## Directions
Search the data for the string "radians" and copy each line where it turns up.

## Input data
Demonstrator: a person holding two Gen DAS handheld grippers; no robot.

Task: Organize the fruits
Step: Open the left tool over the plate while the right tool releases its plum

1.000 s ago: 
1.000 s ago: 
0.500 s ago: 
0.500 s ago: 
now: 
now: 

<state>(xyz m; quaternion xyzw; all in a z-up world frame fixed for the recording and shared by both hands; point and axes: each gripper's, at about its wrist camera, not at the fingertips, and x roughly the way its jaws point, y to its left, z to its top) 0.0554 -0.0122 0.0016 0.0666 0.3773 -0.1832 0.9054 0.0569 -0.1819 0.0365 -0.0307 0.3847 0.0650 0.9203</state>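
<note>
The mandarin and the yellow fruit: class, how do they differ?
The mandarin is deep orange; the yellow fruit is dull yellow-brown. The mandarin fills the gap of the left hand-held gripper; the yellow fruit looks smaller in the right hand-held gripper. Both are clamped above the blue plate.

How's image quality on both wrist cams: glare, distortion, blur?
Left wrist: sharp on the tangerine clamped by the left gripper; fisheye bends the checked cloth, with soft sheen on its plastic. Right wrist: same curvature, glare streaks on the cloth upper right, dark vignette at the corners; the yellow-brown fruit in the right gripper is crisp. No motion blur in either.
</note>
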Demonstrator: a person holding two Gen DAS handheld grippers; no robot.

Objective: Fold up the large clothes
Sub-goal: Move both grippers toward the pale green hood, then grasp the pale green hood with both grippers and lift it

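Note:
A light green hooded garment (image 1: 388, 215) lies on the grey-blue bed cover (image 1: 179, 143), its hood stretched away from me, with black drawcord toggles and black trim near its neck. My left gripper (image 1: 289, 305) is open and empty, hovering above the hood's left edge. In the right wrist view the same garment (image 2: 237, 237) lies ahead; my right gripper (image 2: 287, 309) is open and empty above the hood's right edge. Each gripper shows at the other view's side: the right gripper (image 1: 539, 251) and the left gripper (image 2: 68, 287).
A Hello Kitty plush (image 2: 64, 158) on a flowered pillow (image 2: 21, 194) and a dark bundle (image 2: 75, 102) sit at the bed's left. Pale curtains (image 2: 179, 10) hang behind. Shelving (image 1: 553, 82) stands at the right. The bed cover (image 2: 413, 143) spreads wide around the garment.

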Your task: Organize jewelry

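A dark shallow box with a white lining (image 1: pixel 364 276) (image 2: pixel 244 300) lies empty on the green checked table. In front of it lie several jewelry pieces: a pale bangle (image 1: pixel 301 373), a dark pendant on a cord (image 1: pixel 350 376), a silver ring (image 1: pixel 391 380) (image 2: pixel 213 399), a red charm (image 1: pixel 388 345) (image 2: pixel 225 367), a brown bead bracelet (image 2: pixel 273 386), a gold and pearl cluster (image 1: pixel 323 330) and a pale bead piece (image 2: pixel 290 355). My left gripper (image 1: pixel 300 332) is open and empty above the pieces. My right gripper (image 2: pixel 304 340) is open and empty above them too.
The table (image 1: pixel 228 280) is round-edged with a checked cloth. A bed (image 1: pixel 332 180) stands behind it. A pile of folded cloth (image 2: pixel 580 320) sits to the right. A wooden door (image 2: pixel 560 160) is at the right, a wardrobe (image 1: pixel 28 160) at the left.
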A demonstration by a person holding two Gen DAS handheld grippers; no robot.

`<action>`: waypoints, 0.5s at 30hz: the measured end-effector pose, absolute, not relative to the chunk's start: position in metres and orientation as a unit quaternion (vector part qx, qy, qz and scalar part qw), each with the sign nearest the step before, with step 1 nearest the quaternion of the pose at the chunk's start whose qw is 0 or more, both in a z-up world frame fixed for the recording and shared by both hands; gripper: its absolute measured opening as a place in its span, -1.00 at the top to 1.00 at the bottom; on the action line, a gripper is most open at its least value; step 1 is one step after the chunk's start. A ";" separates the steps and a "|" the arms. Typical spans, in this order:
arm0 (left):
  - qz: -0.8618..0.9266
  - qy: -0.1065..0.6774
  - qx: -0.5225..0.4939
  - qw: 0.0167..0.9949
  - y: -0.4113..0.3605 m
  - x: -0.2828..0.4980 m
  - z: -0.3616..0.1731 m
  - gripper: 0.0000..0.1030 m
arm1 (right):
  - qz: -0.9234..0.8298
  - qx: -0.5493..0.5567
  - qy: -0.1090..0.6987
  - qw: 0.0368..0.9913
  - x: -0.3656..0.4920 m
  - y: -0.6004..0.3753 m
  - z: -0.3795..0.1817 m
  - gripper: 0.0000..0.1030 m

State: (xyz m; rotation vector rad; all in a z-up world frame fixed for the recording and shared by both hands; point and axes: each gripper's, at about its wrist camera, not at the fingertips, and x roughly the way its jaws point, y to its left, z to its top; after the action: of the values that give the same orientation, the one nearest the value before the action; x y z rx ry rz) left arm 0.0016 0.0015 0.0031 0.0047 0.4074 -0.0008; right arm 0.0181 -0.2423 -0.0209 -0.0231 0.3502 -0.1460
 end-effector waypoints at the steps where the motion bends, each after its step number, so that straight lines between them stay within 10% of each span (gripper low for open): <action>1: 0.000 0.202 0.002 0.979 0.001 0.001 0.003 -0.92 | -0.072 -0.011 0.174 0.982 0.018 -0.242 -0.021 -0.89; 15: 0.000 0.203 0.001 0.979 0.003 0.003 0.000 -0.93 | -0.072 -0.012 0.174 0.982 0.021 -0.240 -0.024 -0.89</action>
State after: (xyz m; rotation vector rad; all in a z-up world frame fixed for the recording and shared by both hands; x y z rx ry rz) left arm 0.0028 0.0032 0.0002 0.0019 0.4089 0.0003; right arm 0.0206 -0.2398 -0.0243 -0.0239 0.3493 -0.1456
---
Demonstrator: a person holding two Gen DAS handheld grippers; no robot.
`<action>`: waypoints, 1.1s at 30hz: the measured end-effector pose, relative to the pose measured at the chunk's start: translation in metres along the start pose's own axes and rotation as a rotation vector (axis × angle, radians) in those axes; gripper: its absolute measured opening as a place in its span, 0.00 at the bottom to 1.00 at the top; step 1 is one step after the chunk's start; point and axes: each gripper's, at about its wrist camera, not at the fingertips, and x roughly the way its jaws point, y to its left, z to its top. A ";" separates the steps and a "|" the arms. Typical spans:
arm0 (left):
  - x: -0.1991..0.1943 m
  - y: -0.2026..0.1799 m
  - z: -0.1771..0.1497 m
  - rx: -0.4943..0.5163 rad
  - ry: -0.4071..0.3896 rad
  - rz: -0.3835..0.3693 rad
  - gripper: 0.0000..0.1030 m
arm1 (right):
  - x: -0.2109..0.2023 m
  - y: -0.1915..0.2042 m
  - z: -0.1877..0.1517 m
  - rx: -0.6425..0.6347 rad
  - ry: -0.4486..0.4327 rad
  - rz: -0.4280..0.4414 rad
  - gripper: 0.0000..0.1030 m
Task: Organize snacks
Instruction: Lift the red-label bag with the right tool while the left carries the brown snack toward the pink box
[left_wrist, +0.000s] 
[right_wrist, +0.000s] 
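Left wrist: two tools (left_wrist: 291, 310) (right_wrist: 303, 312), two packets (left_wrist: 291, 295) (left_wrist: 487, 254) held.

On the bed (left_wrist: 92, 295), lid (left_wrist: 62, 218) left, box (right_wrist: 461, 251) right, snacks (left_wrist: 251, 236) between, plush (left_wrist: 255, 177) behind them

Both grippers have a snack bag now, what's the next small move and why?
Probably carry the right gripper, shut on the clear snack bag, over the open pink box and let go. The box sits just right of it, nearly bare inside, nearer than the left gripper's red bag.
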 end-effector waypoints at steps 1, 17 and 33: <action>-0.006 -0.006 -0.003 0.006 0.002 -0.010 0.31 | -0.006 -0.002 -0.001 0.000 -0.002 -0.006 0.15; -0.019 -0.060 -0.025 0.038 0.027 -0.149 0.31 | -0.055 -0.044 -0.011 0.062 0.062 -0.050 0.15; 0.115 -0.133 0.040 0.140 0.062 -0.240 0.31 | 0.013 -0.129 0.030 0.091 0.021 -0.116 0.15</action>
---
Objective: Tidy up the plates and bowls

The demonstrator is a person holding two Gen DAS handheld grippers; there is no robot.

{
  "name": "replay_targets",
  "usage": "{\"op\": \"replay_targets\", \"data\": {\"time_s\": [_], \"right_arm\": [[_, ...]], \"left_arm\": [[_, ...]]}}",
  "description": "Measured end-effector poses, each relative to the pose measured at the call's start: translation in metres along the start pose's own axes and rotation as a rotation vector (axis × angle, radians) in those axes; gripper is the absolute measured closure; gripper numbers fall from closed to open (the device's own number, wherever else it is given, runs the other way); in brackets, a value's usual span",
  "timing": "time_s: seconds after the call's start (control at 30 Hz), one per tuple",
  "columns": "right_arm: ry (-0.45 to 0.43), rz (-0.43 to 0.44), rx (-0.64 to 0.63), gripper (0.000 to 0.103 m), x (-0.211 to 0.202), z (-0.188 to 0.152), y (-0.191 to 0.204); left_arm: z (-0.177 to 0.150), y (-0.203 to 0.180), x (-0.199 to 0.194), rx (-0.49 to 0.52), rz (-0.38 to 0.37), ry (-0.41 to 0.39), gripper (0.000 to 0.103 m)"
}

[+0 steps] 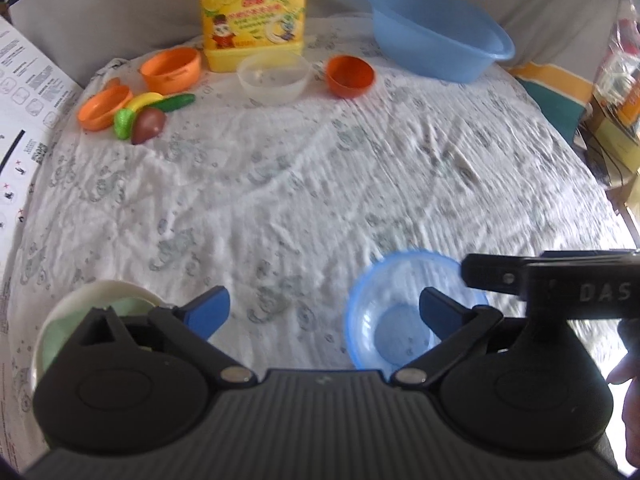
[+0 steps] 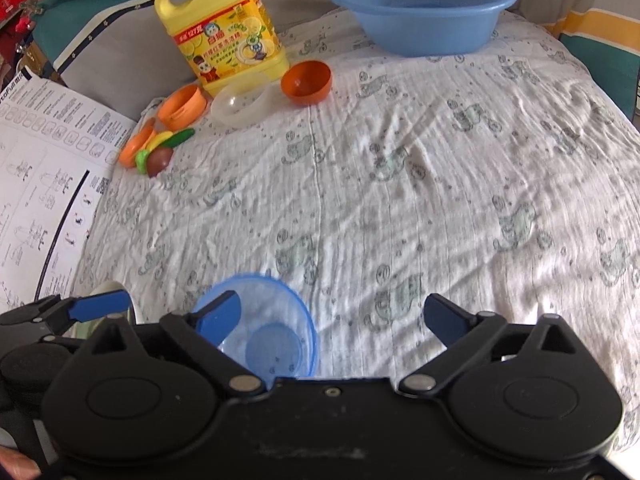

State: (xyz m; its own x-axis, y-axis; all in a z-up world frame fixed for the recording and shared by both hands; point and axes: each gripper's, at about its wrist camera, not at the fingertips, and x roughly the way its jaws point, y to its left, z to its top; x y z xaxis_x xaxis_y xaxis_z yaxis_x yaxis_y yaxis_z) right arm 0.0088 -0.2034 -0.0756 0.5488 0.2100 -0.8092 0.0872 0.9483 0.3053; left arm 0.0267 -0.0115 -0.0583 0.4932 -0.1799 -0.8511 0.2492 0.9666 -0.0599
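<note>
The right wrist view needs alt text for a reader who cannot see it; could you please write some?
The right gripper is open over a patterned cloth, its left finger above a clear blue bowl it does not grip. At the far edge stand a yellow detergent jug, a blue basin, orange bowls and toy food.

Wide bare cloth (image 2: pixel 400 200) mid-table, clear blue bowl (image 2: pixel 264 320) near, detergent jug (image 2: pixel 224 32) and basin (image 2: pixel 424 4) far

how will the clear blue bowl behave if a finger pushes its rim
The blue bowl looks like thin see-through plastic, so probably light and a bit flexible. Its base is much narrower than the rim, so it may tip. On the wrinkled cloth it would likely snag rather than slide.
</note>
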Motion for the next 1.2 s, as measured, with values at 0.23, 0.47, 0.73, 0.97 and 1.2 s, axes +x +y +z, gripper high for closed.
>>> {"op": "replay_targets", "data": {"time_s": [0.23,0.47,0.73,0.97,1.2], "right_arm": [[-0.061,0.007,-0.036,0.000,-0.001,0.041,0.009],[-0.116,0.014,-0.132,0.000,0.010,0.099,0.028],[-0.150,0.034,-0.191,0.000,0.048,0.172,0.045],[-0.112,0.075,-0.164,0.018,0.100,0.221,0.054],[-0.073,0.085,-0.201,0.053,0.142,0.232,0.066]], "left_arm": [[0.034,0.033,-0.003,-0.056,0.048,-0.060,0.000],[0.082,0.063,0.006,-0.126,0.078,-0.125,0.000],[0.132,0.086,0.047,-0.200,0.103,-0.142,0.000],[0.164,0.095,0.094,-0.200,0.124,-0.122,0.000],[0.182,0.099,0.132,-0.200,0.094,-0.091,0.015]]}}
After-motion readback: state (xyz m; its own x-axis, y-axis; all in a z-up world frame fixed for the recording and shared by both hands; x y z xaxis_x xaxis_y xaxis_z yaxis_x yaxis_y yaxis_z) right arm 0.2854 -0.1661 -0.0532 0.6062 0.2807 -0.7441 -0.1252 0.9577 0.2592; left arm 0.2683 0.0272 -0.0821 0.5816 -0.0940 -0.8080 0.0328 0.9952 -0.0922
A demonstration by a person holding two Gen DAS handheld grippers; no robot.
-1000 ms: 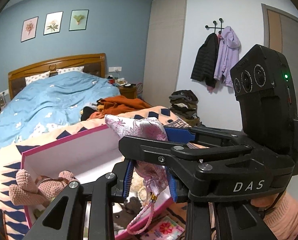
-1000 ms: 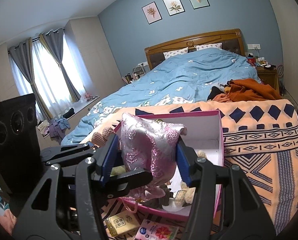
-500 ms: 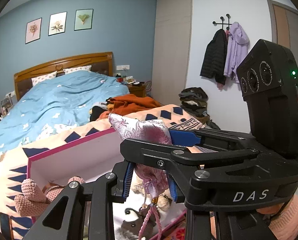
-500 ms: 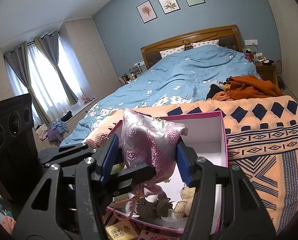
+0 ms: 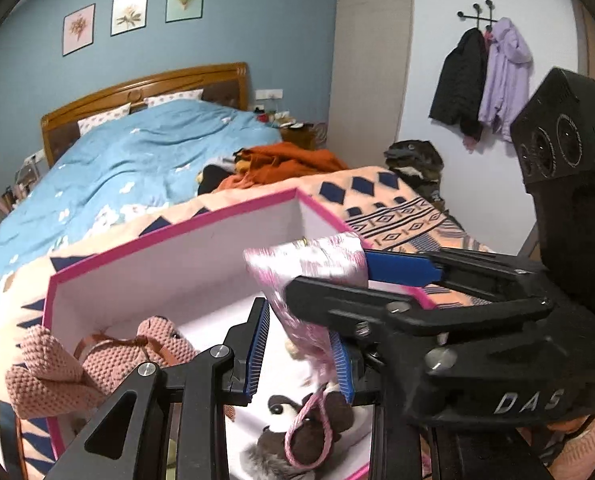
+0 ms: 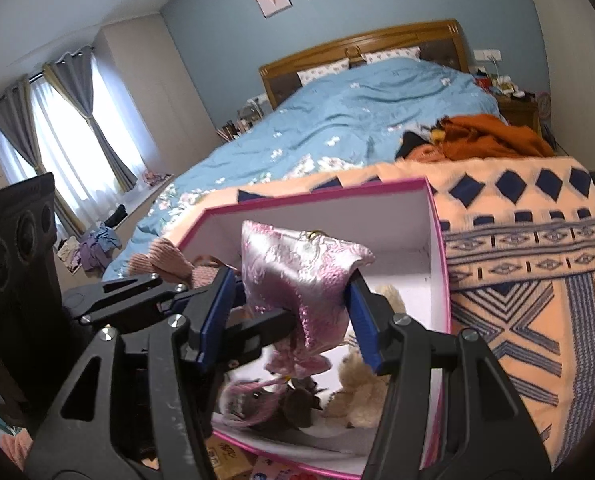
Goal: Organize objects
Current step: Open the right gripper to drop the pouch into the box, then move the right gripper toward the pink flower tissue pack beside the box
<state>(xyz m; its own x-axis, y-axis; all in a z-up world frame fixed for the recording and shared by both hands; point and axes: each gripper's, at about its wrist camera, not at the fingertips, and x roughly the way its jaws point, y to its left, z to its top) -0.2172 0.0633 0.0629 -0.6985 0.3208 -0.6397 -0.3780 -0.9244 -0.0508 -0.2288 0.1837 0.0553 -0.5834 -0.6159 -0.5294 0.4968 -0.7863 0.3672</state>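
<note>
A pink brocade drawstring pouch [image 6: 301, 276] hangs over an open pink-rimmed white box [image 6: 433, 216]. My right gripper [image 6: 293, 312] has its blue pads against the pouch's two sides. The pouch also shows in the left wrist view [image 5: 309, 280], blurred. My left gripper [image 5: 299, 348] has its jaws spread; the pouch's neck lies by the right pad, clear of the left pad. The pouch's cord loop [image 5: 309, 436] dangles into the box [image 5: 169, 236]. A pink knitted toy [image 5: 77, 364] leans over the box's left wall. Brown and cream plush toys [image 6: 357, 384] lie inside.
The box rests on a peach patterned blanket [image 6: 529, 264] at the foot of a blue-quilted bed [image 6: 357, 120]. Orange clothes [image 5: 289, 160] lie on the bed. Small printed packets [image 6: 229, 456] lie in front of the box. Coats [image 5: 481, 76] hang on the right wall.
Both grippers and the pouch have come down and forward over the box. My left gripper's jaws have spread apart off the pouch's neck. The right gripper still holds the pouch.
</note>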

## Your solution
`<action>`: waypoints, 1.1s at 30hz: the measured end-effector pose, relative to the pose measured at the chunk's start: translation in metres along the start pose's own axes and rotation as a rotation vector (axis × angle, radians) in those axes; gripper: its absolute measured opening as a place in its span, 0.00 at the bottom to 1.00 at the top; step 1 is one step after the chunk's start; point and axes: each gripper's, at about its wrist camera, not at the fingertips, and x roughly the way its jaws point, y to its left, z to its top. A ";" separates the steps and a "|" the arms. Typical spans:
  "description": "Measured end-effector poses, each relative to the pose measured at the call's start: translation in metres along the start pose's own axes and rotation as a rotation vector (axis × angle, radians) in those axes; gripper is the absolute measured closure; gripper numbers fall from closed to open (the device's own number, wherever else it is given, runs the other way); in brackets, a value's usual span",

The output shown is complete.